Apache Zeppelin Component Guide
Also available as:
PDF
loading table of contents...

Chapter 7. Enabling HDFS Storage for Zeppelin Notebooks and Configuration in HDP-2.6.3+

Overview

HDP-2.6.3 introduced support for HDFS storage for Apache Zeppelin notebooks and configuration files. In previous versions, notebooks and configuration files were stored on the local disk of the Zeppelin server.

When upgrading to HDP-2.6.3 and higher versions, there are two options for configuring Zeppelin notebook and configuration file storage:

  • Use HDFS storage (recommended) – Zeppelin notebooks and configuration files must be copied to the new HDFS storage location before upgrading. Additional upgrade and post-upgrade steps must also be performed, as described in the following section.

  • Use local storage – Perform upgrade and post-upgrade steps to enable local storage.

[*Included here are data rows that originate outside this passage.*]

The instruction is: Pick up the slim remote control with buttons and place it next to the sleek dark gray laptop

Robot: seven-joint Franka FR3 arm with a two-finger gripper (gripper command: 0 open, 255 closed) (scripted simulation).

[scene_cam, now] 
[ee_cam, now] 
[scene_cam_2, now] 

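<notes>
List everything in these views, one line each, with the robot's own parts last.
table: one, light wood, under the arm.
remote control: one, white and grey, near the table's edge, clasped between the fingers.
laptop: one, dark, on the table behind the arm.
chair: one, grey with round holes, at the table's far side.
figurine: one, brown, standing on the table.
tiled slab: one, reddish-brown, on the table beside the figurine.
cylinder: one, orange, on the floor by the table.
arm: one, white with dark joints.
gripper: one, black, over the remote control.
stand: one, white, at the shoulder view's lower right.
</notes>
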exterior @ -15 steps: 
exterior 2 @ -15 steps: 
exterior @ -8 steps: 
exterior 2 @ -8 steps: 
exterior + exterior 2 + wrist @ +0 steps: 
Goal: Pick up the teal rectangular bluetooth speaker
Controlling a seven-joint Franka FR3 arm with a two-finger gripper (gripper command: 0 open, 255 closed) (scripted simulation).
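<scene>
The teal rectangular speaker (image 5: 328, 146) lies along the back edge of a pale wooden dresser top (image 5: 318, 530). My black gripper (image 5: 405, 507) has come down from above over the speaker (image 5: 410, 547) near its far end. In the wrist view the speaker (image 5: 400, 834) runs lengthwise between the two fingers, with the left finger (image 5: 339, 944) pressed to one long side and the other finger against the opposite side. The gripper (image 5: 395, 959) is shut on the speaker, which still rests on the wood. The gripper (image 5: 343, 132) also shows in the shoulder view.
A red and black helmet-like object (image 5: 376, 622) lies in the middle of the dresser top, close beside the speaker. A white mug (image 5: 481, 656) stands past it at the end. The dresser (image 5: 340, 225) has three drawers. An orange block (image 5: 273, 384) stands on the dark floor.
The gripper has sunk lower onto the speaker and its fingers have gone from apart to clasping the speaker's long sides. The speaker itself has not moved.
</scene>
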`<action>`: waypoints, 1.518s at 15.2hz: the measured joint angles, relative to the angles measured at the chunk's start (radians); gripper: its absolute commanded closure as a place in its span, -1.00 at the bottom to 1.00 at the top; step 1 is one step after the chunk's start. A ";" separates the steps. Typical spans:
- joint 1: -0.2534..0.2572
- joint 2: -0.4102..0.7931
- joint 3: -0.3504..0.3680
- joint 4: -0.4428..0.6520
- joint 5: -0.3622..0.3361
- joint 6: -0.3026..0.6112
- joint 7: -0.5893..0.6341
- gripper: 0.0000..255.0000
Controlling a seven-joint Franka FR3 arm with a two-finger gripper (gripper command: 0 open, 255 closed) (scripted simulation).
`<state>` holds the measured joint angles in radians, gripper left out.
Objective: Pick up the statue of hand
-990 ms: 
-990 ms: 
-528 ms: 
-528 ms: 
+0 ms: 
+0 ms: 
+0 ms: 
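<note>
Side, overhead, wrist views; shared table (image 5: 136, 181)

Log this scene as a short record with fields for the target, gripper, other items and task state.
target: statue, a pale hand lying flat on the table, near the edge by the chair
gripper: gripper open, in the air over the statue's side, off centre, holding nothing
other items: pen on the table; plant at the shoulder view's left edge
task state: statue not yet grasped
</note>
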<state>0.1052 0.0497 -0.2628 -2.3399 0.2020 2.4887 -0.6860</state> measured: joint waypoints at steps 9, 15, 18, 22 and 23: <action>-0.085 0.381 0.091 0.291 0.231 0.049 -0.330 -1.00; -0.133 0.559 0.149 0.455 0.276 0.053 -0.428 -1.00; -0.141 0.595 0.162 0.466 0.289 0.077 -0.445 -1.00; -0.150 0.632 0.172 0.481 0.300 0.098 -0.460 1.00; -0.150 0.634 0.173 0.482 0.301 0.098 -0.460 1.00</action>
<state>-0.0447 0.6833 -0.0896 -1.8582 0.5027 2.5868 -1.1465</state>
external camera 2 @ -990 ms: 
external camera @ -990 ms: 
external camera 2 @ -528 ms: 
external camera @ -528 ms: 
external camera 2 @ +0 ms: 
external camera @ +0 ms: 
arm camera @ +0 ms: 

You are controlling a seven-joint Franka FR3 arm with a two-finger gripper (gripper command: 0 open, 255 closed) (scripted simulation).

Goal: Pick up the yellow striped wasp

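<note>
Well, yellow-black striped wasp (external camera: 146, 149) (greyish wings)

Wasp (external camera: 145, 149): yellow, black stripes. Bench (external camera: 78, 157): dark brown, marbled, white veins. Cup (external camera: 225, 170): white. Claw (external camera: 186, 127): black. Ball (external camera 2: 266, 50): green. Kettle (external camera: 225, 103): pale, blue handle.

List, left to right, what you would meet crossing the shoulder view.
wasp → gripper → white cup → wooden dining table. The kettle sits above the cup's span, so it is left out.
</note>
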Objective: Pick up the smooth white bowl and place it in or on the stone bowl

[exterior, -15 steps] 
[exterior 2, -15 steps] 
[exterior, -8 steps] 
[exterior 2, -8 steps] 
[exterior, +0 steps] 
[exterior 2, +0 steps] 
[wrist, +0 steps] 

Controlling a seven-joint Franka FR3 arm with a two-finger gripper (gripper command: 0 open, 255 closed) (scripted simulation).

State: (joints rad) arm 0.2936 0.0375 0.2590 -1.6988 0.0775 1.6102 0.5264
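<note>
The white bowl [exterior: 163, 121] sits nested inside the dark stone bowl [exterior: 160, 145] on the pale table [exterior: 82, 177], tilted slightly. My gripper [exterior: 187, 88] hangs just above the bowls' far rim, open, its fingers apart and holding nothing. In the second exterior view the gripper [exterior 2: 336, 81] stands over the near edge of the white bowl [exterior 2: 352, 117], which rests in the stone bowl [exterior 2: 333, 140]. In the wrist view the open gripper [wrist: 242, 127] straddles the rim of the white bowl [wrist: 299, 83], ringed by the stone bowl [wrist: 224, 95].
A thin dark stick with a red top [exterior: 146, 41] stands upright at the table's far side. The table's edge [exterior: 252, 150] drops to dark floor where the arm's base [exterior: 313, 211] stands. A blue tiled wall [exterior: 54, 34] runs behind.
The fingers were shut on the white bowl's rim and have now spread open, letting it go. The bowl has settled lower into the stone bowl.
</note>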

Enabling HDFS storage makes future upgrades much easier, and also sets up the first step toward enabling Zeppelin High Availability. Therefore it is recommended that you enable HDFS for Zeppelin notebooks and configuration files when upgrading to HDP 2.6.3+ from earlier versions of HDP.

[Note]Note

Currently HDFS and local storage are the only supported notebook storage mechanisms in HDP-2.6.3+. Currently VFSNotebookRepo is the only supported local storage option.

Enable HDFS Storage when Upgrading to HDP-2.6.3+

Perform the following steps to enable HDFS storage when upgrading to HDP 2.6.3+ from earlier versions of HDP.

  1. Before upgrading Zeppelin, perform the following steps as the Zeppelin service user.

    1. Create the /user/zeppelin/conf and /user/zeppelin/notebook directories in HDFS.

      hdfs dfs -ls /user/zeppelin
      drwxr-xr-x   - zeppelin hdfs          0 2018-01-20 04:17 /user/zeppelin/conf
      drwxr-xr-x   - zeppelin hdfs          0 2018-01-20 03:40 /user/zeppelin/notebook

    2. Copy all notebooks from the local Zeppelin server (for example, /usr/hdp/2.5.3.0-37/zeppelin/notebook/) to the /user/zeppelin/notebook directory in HDFS.

      hdfs dfs -ls /user/zeppelin/notebook
      drwxr-xr-x   - zeppelin hdfs          0 2018-01-19 01:40 /user/zeppelin/notebook/2A94M5J1Z
      drwxr-xr-x   - zeppelin hdfs          0 2018-01-19 01:40 /user/zeppelin/notebook/2BWJFTXKJ

    3. Copy the interpreter.json and notebook-authorization.json files from the local Zeppelin service configuration directory (/etc/zeppelin/conf) to the /user/zeppelin/conf directory in HDFS.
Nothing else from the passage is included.